Illuminating Understanding: Performance Assessment in Mathematics
This article describes what performance assessment is in the context of teaching math to adult learners.
This article describes what performance assessment is in the context of teaching math to adult learners. The author argues that this type of assessment is most appropriate for working with math content because too often, math is tested by selected response (i.e.: multiple choice tests) resulting in either the right or wrong answer, which does not allow students to demonstrate their process. This in turn causes the instructor to have a difficult time understanding where the student needs to focus more effort. The author discusses what constitutes a 'good performance task' and provides several examples of these, along with a discussion and examples of using rubrics to accompany the performance task.
The article can be used in training to help practitioners learn how to incorporate performance assessment in math classes. The subject matter described needs some practice in order for the practitioner to become comfortable with the methodology.

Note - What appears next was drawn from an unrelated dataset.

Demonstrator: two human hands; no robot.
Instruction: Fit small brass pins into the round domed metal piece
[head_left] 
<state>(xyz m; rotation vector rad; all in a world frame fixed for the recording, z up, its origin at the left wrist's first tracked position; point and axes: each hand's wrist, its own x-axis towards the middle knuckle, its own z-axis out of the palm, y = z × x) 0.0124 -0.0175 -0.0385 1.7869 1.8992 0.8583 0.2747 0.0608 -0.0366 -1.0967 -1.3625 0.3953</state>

The resource highlights how performance tasks (as opposed to selected response items) can help a teacher gain insight into the math processes of students. The paper presents a good overview of the concept of performance assessment but is weak on the specifics of implementation into the classroom. More explicit examples of performance tasks, custom-created rubrics, and actual student work that is scored using the rubric would greatly help a teacher see how the information in the article can be applied to the classroom. Links to pre-existing Web-based resources on math performance tasks and rubrics could help the teacher actually see how performance assessment could work in a classroom. It can also help the teacher to better understand his/her role when utilizing performance-based assessments.
This is a smart article. It's clear that Donovan understands performance assessment. It's a little more prescriptive than I would like, but that is not a bad thing at all for practitioners. Instructors will like the rubric, even though there is isn't much explanation of how to use it.